I tried using "weighted=True" but it still didn't converge as well as keras. Here's the updated code:

import numpy as np
import theanets

def prepare(data, steps=4, split=0.15):
    X, Y = [], []
    for i in range(0, data.shape[0]-steps):
        X.append(data[i:i+steps,:])
        Y.append(data[i+1:i+1+steps,:])
    ntrn = int(len(X) * (1 - split))
    X_train, Y_train = np.array(X[:ntrn]), np.array(Y[:ntrn])
    X_test, Y_test = np.array(X[ntrn:]), np.array(Y[ntrn:])
    return (X_train, Y_train), (X_test, Y_test)

np.random.seed(0)
data = np.arange(5).reshape((5,1))
for i in xrange(10):
    data = np.append(data, data, axis=0)
(X_train, y_train), (X_test, y_test) = prepare(data)
mask_train = np.ones_like(y_train)
mask_train[:,:3,:] = 0
mask_test = np.ones_like(y_test)
mask_test[:,:3,:] = 0

in_out_neurons = 1
hidden_neurons = 10
net = theanets.recurrent.Regressor((in_out_neurons, dict(size=hidden_neurons, form='gru'), in_out_neurons), weighted=True)
net.train([X_train,y_train,mask_train], [X_test,y_test,mask_test], hidden_dropout=0.2, algo='rmsprop')
predicted = net.predict(X_test)
print np.sqrt(((predicted - y_test) ** 2).mean(axis=0)).mean()
print predicted

Can't figure out where I did wrong. So any help is appreciated.

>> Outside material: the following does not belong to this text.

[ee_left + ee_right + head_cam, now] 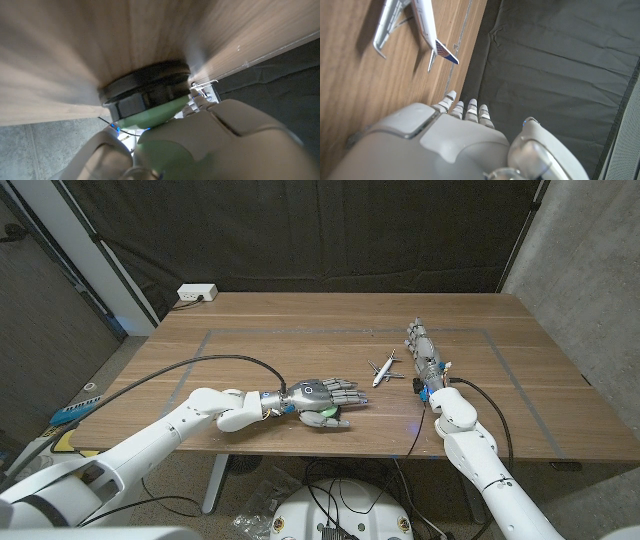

lmjohns3 commented 8 years ago

This mostly looks correct from a theanets usage perspective. But it looks like you're assigning the target output for example i to example i+1 in prepare?

Y.append(data[i+1:i+1+steps, :])

Shouldn't this be data[i:i+1+steps, :]?

joetigger commented 8 years ago

Thanks for helping me review the code. I want to predict the next value in a time series, hence i+1 as i is input in current time step.

lmjohns3 commented 8 years ago

Yes but you have two i+1 terms in there. The first axis of the data arrays indexes into training examples, so in your code

X.append(data[i:i+steps, :])
Y.append(data[i+1:i+1+steps, :])

the ith example from X is being paired with the i+1th example from Y.

The second i+1 seems fine, it's indexing the second axis, which is time.

lmjohns3 commented 8 years ago

Doh! Nevermind, I see how it's set up now.

So this all looks ok from a theanets usage perspective. I can't really comment on the convergence behavior of this model vs keras, though -- you might need to muck around with optimizing the hyperparameters for training the model, but that's not something I can provide much support for.